Nobody questions that universities are in trouble. At the start of the great expansion 40 years ago, only 5% of school-leavers went to university. A university, said Disraeli, should be a place of light, liberty and learning. Britain's universities were not too far away from that ideal. They won Nobel prizes – 11 in the sciences in 1960s, 13 in the 1970s. Now, when more than one in three school-leavers goes on to degree studies, their reputation is sinking. The flow of Nobels has slowed to a trickle; there were just two in the sciences in the 1990s. Money talks, even in academe. Student numbers have doubled in 20 years but funding per student has halved. America's Ivy League universities receive four times the income per student – much in direct fee payments – as their Oxbridge counterparts. The universities claim they are underfunded by £3 billion a year.

Britain's cut-price universities have changed the way they operate for the worse. In many, a rising student-teacher ratio means an end to one-to-one tutorials. These have been replaced by something more akin to class teaching. The ability of even good universities to attract the best staff has never been worse. In the next few years the generation of academics, that came with the expansion of the 1960s will be approaching retirement. There will be no queue of talent waiting to replace them. All this was known when Labour made its "historic commitment" and it did not need a degree to work it out. That commitment, giving half of young people a university education, is a millstone around the neck of the system and guarantees a further decline in standards. It has no economic or social logic and will devalue the worth of a degree. Already many graduates enter jobs that would have been for A-level school-leavers not so long ago and some employers insist on post-graduate qualifications. A sensible review of higher education would start by re-examining the 50% target.

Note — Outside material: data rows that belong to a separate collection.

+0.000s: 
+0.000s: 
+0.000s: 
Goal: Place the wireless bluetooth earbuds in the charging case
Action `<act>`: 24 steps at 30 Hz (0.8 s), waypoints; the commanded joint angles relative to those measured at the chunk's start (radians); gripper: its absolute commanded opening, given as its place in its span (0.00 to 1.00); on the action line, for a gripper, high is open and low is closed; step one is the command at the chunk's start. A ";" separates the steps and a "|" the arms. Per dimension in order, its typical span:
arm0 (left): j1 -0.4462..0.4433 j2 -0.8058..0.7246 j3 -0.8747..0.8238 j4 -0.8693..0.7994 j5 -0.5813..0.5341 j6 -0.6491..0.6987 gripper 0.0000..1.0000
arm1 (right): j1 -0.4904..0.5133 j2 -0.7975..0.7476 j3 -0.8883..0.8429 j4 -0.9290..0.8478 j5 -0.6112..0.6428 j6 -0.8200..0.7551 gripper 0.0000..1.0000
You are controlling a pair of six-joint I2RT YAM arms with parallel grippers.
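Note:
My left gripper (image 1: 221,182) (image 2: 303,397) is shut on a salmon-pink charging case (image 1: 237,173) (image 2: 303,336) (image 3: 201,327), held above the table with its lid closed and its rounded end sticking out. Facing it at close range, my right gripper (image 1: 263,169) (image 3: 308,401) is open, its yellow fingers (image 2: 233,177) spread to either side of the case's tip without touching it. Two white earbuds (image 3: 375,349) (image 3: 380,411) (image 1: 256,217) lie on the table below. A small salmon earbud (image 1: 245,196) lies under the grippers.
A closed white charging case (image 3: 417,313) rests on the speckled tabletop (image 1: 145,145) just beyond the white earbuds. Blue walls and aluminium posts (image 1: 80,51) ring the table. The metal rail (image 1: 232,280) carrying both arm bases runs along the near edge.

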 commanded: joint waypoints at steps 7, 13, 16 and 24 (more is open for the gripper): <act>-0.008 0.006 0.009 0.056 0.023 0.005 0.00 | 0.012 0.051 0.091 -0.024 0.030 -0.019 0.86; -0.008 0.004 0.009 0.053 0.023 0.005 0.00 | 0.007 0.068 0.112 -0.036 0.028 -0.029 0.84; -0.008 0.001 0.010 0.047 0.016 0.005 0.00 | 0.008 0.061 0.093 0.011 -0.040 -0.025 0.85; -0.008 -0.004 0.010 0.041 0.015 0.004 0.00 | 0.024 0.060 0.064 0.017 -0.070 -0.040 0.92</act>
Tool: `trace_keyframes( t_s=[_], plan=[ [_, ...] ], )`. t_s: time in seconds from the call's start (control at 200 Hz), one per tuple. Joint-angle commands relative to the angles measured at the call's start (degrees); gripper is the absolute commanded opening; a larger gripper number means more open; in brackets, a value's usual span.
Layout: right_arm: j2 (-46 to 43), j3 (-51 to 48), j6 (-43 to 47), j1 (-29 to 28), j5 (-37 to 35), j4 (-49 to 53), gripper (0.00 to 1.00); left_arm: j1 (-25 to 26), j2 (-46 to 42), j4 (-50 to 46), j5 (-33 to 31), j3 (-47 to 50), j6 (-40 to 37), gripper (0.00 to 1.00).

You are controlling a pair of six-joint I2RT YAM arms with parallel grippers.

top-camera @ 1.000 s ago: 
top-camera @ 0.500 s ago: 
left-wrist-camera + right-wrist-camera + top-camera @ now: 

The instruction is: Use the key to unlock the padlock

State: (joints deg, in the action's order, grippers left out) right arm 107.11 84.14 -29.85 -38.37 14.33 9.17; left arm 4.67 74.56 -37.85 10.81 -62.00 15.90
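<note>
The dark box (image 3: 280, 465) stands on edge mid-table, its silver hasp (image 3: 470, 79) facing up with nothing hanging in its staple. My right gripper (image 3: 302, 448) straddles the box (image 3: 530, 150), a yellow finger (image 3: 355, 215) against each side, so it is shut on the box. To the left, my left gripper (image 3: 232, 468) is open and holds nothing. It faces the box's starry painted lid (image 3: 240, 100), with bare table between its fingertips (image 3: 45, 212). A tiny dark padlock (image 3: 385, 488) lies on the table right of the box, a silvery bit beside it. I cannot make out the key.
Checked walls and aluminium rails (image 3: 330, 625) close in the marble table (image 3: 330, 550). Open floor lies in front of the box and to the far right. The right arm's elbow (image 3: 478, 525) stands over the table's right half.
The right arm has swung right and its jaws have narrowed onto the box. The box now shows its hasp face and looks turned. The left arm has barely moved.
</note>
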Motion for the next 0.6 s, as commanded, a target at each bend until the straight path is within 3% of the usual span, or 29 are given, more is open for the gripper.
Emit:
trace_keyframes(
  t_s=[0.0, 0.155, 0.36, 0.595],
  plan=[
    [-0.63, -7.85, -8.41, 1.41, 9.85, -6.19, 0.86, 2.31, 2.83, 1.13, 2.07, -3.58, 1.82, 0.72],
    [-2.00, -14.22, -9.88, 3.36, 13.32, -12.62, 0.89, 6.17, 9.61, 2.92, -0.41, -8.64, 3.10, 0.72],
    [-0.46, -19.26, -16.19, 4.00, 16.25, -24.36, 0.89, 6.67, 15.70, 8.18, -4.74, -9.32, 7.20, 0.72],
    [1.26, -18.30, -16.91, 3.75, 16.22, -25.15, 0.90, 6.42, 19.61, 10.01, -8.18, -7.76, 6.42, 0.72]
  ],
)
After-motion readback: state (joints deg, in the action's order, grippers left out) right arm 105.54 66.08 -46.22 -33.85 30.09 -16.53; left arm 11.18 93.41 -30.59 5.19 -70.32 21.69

However, that would still leave universities short of the funds they need to regain their position as world-class institutions. There are three ways of closing that gap. One is out of general taxation – but that fails on grounds of both equity and efficiency. Part of the bill would be picked up by those who gain no direct benefit from university and it would also add to an already rising tax burden. A graduate tax, favoured by Gordon Brown, the chancellor, would be a lifetime burden on those required to pay it. Its open-ended nature would mean, as our calculations today show, that people would pay tens of thousands of pounds over their working lives for their three years at university.

Far better to focus on the third option: refining and extending the present system of student loans. Under such an arrangement students would pay the higher fees that the universities want but they would do so on a deferred basis and over a longer period. This would not let the taxpayer off the hook – student loans are subsidised and there would have to be some form of bridging finance for the universities until the repayments come in. But, if applied across the board, it would be greatly preferable to the other options. At present fewer than 40% of students, or their parents, pay the full £ 1,100-a-year tuition fees. It is right that graduates should pay the system back for their degrees. But it is also vital that this should apply to the vast majority of students, not the minority paying fees at present. Unless ministers are prepared to adhere to this principle, they will have ducked the issue.